• YOUR ASSIGNMENT:
Look below for the line that has "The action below". Set down the lines from there through the line that has "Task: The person", exactly as written.

• INFORMATION SUPPLIED:
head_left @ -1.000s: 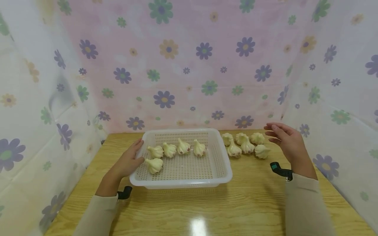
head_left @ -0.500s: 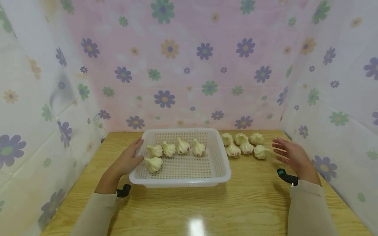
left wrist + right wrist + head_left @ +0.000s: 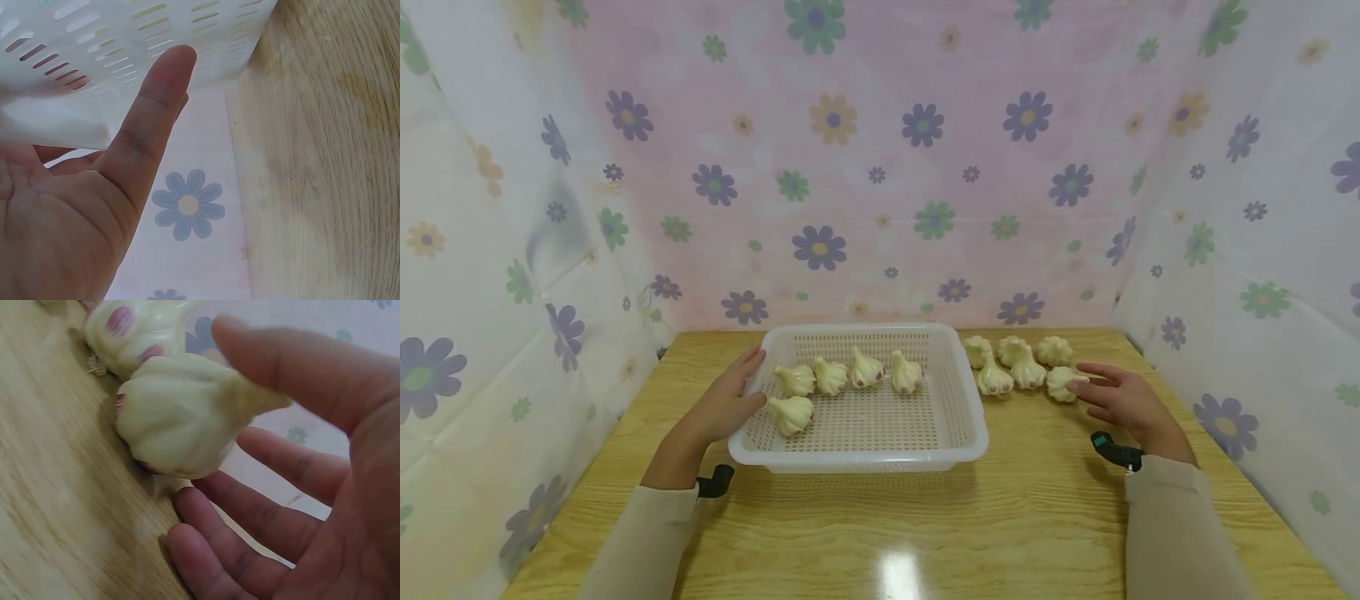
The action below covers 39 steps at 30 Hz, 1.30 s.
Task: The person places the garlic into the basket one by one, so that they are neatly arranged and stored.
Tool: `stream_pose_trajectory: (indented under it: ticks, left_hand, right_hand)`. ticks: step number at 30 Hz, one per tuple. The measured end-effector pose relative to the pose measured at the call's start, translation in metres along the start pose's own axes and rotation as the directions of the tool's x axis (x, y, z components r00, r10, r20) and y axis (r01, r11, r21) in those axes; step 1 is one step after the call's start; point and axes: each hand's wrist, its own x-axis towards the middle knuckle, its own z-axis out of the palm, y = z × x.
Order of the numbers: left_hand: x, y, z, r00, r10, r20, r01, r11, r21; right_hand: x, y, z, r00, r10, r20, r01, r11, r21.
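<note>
A white plastic basket [image 3: 857,463] with slotted sides holds several garlic bulbs [image 3: 867,368]. At its left end rests my left hand [image 3: 721,407]; in the left wrist view one straight finger [image 3: 153,103] lies against the outer wall, and the palm stands apart from it. My right hand [image 3: 1127,402] is at the nearest garlic bulb [image 3: 1062,384] of the group on the right. In the right wrist view that bulb [image 3: 178,415] lies between the thumb [image 3: 281,359] and the spread fingers, its stem end toward the palm. Whether the fingertips touch it I cannot tell.
Several more garlic bulbs [image 3: 1026,368] lie close together on the wooden table [image 3: 1000,533], right of the basket. Flower-patterned cloth [image 3: 880,167] hangs at the back and both sides. Each wrist carries a small black camera mount [image 3: 1114,450].
My right hand first came down and right, beside the garlic group, then moved left until its fingers reached around the nearest bulb. The left hand and the basket stay in place.
</note>
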Motion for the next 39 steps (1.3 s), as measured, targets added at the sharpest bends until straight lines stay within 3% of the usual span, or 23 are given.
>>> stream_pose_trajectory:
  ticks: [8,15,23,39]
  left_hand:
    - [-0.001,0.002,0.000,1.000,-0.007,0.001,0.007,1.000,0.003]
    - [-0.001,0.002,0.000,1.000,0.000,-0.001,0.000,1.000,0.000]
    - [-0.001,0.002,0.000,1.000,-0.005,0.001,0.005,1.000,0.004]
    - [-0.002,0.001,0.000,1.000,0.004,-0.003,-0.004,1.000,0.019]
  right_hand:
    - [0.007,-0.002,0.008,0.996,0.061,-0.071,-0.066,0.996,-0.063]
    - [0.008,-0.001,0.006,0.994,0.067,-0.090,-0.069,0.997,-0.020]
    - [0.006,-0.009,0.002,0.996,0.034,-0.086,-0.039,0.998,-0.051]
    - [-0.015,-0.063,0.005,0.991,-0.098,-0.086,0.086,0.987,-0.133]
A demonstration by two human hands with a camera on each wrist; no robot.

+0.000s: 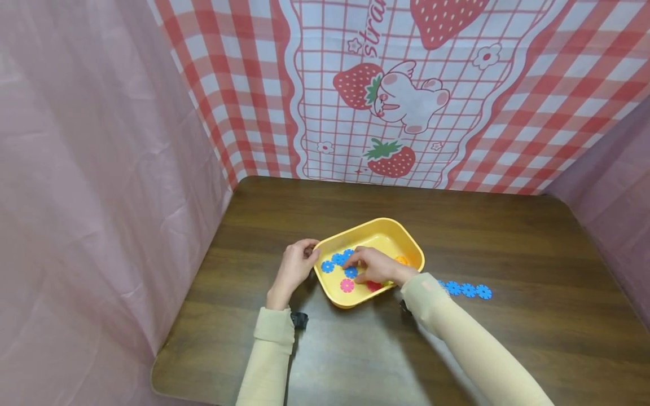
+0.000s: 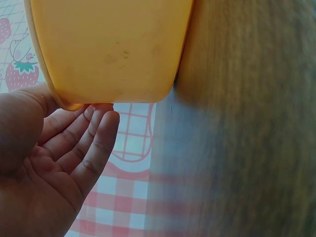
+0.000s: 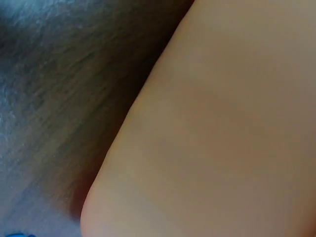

• EXERCISE SOLUTION:
The action below covers 39 steps at 30 Hz, 1.30 s.
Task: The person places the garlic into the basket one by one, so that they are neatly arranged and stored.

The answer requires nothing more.